_Task objective_
Look through the data below for the line with "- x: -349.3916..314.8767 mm", and transcribe it exactly together with each line after it up to and including the line with "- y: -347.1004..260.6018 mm". Give nothing else.

___ Given data

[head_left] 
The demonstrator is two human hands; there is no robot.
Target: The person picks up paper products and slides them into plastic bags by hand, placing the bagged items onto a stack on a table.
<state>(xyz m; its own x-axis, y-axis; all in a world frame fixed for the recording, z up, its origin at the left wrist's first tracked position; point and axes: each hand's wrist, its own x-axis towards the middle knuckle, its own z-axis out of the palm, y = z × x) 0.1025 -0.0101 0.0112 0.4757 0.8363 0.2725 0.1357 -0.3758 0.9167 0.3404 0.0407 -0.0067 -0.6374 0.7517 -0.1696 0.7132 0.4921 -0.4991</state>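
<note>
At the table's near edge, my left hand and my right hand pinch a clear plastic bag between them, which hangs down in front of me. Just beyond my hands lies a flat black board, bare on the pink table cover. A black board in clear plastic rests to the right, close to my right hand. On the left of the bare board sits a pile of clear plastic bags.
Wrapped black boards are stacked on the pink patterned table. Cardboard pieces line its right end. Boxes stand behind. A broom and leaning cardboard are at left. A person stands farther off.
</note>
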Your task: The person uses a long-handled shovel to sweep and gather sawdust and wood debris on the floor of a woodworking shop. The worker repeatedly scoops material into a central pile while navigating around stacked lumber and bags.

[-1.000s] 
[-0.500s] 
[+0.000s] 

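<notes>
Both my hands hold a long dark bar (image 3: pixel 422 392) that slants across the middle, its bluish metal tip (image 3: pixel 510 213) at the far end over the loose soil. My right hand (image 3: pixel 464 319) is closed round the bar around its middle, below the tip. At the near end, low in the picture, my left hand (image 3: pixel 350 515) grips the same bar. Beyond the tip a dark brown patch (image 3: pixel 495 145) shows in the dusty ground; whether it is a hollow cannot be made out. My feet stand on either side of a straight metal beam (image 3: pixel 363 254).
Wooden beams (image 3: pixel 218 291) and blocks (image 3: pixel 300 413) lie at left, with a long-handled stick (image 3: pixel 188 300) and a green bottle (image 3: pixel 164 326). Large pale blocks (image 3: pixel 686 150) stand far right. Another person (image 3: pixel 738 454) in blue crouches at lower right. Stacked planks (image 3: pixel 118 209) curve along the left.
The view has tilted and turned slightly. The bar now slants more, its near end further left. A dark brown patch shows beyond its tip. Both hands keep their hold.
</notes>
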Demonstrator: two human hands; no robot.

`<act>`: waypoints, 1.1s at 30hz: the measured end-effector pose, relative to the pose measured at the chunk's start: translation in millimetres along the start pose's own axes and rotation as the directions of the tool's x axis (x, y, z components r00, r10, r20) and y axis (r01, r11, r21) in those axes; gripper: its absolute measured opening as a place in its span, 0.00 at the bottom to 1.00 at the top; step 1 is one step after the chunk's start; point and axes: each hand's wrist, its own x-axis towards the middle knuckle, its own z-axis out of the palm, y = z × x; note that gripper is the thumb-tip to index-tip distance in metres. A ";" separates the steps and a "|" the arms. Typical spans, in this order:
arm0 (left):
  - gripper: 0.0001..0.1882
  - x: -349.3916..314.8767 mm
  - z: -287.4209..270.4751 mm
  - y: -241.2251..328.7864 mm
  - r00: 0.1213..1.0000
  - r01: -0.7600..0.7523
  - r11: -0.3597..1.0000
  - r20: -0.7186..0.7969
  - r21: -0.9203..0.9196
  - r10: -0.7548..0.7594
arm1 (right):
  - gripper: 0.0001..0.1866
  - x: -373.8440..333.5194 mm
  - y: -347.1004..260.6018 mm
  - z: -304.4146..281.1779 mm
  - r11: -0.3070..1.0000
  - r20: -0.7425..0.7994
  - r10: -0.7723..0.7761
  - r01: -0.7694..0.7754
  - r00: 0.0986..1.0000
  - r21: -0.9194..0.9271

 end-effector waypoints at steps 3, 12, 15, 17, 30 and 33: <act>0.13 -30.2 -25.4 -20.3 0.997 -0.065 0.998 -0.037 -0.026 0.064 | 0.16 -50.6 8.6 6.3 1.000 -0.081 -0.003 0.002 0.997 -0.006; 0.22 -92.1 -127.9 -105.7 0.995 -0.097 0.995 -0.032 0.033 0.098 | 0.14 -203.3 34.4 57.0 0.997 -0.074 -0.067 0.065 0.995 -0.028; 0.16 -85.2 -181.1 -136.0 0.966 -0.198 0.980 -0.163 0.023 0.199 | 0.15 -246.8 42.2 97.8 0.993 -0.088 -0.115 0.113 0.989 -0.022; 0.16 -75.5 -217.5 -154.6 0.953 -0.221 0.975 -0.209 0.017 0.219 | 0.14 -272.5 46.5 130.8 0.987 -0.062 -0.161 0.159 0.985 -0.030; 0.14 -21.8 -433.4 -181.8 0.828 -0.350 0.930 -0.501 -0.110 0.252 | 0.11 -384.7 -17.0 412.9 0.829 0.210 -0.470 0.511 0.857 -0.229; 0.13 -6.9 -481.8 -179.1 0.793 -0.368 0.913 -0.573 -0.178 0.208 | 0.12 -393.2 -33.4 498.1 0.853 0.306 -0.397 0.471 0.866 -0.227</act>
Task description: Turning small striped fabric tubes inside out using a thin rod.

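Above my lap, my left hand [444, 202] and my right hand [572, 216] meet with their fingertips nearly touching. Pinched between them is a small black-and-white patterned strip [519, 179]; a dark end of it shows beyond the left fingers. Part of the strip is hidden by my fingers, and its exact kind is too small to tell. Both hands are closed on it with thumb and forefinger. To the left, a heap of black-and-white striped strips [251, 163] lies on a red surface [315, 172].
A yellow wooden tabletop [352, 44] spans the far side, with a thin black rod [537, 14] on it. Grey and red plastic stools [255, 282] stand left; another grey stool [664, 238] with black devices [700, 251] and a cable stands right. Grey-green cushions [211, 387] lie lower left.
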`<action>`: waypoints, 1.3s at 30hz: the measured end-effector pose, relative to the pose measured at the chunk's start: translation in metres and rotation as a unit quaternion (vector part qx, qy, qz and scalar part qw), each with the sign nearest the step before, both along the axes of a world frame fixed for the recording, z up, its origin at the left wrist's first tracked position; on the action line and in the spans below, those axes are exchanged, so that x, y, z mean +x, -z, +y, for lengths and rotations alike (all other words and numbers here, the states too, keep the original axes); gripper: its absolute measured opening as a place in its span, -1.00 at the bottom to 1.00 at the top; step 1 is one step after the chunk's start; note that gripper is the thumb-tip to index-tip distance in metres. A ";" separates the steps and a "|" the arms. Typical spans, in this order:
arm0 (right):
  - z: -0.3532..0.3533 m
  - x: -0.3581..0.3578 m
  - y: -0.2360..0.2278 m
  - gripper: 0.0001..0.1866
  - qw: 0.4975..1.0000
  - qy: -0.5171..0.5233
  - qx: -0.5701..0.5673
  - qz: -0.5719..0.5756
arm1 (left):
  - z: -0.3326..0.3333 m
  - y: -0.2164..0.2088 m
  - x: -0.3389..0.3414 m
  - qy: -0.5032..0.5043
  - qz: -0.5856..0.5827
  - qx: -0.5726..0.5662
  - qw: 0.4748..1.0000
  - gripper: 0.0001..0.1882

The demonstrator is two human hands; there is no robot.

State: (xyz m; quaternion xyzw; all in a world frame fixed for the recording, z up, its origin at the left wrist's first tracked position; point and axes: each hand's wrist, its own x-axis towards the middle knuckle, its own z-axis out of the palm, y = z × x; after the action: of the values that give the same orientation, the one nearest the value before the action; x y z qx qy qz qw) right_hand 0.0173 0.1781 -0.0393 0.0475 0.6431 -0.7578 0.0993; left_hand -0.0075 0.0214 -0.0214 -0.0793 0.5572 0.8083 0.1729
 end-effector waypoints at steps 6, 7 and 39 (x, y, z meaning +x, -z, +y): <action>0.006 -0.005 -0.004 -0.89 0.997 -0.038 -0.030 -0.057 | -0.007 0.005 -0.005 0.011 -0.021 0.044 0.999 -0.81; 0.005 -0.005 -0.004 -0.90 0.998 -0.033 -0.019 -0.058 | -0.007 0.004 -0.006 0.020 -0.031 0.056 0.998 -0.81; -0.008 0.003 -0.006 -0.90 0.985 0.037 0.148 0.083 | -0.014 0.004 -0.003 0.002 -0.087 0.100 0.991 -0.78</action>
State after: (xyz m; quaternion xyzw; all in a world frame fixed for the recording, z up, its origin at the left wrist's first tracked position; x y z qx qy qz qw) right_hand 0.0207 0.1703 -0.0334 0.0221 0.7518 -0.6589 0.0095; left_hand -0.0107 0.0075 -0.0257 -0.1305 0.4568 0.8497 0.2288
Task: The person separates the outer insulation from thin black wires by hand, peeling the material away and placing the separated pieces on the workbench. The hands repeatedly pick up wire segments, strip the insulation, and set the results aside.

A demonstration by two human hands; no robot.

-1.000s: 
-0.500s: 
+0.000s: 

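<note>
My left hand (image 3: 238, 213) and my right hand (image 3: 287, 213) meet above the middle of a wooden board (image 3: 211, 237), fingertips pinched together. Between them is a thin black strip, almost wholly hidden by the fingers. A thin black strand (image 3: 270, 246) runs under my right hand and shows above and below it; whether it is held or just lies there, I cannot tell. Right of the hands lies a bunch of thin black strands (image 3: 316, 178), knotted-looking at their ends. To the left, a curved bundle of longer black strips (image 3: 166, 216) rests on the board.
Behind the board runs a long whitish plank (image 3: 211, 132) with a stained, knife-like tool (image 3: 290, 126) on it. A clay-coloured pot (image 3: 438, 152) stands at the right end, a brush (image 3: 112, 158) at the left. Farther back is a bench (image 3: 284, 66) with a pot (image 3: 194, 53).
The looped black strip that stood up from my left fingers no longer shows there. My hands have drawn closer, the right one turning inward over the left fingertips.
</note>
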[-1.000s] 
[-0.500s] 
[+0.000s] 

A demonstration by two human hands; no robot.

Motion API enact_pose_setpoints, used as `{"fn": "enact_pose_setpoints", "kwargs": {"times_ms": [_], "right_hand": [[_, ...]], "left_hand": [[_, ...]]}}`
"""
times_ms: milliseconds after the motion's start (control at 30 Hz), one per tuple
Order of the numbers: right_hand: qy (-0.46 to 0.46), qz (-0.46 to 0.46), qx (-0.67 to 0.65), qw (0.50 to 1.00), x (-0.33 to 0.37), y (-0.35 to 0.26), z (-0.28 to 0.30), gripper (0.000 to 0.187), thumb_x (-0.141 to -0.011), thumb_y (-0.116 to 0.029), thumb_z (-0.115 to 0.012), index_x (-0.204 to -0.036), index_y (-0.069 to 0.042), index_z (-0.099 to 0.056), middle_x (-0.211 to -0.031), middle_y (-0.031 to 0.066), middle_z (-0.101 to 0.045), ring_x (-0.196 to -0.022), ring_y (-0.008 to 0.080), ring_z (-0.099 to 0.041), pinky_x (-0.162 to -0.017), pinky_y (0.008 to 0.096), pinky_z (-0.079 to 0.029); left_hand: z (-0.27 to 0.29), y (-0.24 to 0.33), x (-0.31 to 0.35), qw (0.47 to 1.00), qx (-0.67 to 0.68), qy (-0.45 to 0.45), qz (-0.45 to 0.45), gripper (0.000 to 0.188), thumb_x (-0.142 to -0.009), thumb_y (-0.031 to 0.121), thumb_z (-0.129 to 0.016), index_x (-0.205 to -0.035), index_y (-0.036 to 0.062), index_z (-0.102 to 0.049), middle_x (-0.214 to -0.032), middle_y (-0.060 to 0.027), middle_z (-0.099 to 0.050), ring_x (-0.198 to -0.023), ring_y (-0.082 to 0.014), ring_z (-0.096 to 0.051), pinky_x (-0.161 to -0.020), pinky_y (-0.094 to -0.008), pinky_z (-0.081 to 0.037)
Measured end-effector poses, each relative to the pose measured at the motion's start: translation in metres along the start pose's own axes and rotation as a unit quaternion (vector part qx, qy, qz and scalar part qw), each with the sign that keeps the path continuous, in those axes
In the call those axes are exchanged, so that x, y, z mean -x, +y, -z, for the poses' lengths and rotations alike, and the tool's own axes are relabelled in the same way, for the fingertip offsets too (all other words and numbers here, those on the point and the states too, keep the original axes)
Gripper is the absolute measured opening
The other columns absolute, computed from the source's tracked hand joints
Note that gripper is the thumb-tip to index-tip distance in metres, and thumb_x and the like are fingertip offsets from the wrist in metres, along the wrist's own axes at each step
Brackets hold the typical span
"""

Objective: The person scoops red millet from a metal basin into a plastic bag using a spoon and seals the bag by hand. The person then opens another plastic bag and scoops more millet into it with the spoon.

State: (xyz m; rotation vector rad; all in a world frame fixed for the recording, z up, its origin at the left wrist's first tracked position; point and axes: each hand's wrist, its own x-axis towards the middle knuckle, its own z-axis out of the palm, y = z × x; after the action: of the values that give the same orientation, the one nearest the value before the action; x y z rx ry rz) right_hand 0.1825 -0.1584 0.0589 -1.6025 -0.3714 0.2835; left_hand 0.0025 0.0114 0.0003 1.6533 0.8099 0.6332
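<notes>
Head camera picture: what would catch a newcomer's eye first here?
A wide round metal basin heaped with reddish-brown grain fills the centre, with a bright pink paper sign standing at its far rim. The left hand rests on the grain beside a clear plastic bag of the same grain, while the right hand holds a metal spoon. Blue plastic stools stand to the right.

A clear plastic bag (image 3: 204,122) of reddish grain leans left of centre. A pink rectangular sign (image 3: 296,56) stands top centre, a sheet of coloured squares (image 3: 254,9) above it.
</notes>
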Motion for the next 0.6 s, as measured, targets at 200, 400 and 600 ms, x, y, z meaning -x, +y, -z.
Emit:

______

_Response area_
  - x: -349.3916..314.8767 mm
  - z: -287.4209..270.4751 mm
  - y: -241.2251..328.7864 mm
  - r00: 0.1213..1.0000
  - r01: -0.7600..0.7523
  - r11: -0.3597..1.0000
  - r20: -0.7186..0.7969
  - r21: -0.9203..0.9196
  - r10: -0.7548..0.7594
arm1 (right):
  - gripper: 0.0001..0.1866
  - x: -373.8440..333.5194 mm
  - y: -347.1004..260.6018 mm

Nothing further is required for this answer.